(Exercise prompt): Working through the entries below, find how many lines include "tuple", then write only that number.

(Data entries)

****************

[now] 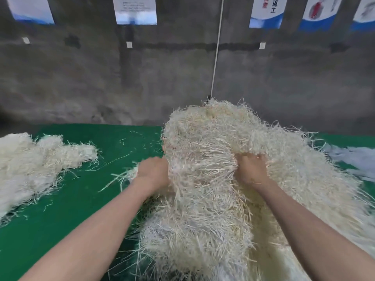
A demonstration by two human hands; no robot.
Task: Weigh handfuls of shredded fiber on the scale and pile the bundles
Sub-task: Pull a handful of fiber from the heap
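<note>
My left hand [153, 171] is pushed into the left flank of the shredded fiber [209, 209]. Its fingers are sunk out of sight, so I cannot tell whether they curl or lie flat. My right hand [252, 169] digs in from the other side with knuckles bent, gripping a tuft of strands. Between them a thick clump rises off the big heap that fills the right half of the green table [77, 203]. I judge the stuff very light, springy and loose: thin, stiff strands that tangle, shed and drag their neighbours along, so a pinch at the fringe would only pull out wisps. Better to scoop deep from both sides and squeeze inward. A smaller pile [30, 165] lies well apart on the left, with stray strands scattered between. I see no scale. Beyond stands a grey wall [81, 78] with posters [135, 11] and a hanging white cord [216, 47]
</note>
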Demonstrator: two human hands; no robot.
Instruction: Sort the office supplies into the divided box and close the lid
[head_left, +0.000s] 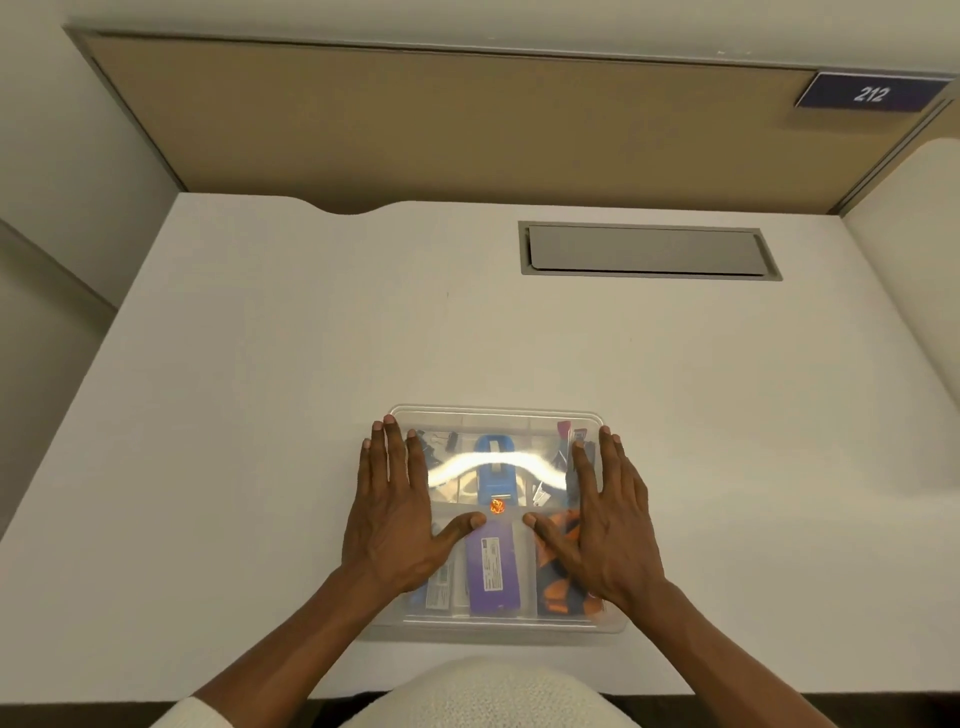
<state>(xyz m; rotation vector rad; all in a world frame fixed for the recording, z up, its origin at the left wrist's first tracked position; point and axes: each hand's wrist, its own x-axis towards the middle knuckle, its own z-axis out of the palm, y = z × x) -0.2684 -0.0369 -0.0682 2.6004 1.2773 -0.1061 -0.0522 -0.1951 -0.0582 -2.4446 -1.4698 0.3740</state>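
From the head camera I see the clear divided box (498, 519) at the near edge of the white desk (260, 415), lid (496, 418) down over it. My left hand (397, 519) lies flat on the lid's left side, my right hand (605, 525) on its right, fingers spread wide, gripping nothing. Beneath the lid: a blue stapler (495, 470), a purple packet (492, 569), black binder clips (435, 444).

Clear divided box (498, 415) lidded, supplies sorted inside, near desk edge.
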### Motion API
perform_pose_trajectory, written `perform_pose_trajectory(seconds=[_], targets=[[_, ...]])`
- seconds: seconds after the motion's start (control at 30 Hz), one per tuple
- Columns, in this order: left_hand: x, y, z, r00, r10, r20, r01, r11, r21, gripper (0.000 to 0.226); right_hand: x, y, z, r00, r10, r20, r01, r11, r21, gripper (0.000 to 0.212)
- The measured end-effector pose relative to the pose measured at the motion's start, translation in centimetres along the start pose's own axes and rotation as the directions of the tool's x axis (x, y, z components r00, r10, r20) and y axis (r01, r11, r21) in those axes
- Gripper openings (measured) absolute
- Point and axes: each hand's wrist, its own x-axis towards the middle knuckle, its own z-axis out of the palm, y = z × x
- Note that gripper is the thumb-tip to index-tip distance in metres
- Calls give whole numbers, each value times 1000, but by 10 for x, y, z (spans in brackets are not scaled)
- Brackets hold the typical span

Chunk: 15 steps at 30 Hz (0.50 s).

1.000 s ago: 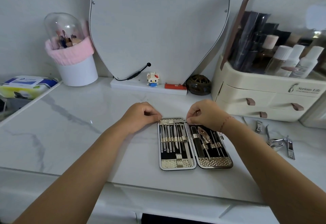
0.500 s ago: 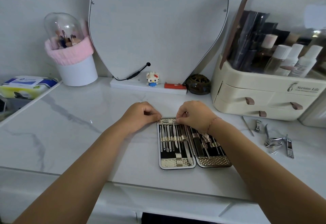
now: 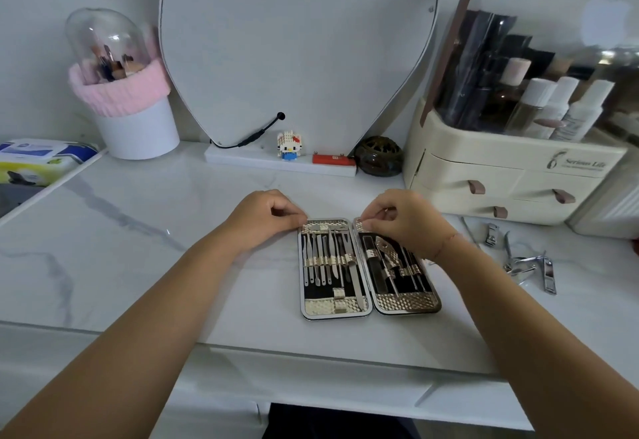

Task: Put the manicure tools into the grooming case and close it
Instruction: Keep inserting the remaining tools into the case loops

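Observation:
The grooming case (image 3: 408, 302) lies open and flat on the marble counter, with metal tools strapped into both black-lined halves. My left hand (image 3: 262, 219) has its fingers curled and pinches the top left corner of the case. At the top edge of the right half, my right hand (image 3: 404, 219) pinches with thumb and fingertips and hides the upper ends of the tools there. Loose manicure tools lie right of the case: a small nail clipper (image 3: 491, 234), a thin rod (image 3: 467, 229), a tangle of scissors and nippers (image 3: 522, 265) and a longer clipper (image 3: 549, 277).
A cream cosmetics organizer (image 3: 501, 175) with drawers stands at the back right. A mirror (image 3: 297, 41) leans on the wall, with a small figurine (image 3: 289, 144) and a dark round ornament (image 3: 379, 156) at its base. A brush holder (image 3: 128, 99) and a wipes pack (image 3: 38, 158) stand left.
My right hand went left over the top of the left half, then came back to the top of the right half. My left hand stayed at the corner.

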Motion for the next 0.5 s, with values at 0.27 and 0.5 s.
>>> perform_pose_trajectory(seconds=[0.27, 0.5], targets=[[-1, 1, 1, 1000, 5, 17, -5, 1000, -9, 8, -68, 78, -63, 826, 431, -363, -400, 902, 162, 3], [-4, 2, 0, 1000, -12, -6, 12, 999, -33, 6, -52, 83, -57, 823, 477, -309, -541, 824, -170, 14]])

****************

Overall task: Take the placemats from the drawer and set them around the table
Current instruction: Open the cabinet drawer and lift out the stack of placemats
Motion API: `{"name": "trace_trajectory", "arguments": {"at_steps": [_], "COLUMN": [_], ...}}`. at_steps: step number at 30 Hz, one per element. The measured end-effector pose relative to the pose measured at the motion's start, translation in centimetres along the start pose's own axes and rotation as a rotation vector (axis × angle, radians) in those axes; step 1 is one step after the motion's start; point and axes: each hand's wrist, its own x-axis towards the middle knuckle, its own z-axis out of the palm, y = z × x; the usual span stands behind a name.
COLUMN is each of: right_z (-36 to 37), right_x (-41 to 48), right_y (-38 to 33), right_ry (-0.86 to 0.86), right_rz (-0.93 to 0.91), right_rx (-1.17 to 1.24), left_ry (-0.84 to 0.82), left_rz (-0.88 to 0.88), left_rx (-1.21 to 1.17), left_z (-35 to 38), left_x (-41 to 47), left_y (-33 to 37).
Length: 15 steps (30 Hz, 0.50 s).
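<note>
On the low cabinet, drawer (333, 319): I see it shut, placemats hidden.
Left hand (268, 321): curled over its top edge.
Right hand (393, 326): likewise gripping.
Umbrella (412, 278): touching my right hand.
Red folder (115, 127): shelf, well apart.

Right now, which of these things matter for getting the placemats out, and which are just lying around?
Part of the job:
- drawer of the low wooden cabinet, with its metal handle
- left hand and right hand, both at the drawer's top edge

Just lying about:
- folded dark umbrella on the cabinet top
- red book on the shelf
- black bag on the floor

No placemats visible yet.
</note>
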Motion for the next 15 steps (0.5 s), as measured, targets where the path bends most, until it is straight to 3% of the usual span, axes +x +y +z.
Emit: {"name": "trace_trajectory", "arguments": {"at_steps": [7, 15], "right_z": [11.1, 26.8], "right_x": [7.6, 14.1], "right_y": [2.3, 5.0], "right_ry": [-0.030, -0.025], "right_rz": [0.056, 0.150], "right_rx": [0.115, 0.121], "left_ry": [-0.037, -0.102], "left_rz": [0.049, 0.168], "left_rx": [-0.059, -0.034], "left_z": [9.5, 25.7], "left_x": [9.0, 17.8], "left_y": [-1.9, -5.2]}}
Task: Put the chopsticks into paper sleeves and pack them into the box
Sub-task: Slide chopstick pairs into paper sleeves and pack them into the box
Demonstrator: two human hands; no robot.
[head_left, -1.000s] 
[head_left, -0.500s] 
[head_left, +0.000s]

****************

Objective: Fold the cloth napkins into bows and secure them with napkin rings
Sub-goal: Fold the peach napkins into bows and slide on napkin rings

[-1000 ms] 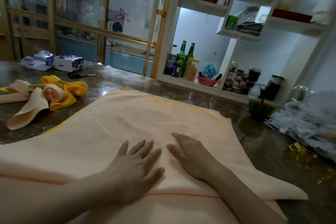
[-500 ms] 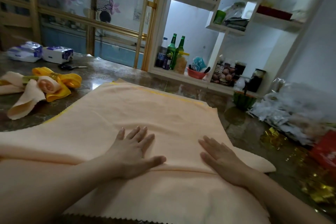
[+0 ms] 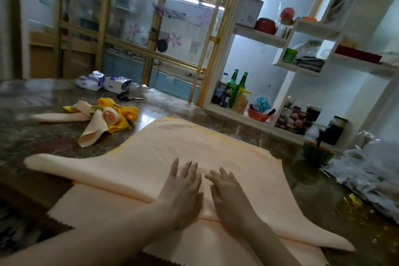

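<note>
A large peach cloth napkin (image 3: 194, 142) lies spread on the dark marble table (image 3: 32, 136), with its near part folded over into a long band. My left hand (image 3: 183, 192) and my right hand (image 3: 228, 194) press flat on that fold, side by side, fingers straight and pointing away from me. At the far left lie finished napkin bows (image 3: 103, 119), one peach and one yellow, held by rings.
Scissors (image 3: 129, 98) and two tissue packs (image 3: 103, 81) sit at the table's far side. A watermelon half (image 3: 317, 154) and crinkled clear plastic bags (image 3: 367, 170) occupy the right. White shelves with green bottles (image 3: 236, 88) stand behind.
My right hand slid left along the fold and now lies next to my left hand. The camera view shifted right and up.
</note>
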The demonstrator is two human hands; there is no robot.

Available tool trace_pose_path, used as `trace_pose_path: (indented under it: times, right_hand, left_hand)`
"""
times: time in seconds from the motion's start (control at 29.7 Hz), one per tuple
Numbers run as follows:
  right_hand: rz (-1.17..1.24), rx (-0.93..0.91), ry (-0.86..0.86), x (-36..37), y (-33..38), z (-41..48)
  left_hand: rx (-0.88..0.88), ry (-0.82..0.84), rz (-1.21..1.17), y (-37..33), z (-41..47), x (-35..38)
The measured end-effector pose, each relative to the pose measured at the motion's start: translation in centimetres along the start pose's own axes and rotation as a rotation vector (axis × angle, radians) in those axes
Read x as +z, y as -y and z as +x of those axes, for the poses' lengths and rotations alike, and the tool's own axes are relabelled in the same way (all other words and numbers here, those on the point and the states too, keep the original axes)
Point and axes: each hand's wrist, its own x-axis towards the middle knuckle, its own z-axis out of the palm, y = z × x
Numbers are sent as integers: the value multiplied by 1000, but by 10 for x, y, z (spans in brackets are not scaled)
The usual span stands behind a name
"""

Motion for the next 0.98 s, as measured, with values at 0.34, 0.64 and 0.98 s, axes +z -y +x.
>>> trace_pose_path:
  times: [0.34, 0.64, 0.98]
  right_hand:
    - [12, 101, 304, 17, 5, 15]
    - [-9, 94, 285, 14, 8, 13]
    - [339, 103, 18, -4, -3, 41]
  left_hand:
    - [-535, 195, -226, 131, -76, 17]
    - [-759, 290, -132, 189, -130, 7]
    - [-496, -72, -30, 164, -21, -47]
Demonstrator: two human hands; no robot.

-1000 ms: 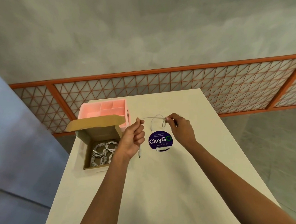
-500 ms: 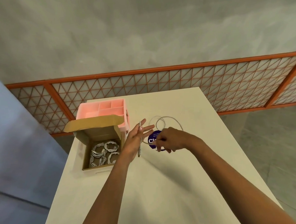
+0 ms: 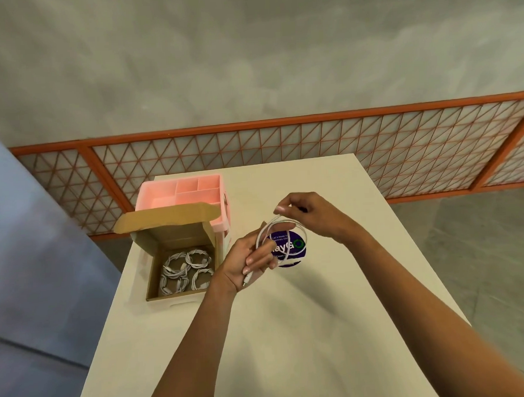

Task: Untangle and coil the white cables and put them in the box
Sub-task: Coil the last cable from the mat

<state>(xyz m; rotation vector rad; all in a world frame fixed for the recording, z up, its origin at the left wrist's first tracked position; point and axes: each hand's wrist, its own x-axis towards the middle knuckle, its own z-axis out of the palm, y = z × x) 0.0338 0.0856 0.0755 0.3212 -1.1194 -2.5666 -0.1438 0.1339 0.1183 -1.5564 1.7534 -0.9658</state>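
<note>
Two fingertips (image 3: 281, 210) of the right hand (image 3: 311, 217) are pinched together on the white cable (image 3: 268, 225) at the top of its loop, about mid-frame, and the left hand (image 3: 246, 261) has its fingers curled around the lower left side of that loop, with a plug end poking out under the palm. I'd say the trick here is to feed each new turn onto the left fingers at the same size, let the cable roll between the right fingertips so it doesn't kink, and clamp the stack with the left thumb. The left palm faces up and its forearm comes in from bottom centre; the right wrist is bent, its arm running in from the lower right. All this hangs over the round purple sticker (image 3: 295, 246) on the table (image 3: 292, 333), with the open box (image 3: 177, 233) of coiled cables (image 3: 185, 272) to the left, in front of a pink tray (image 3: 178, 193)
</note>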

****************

(Answer to this problem): 2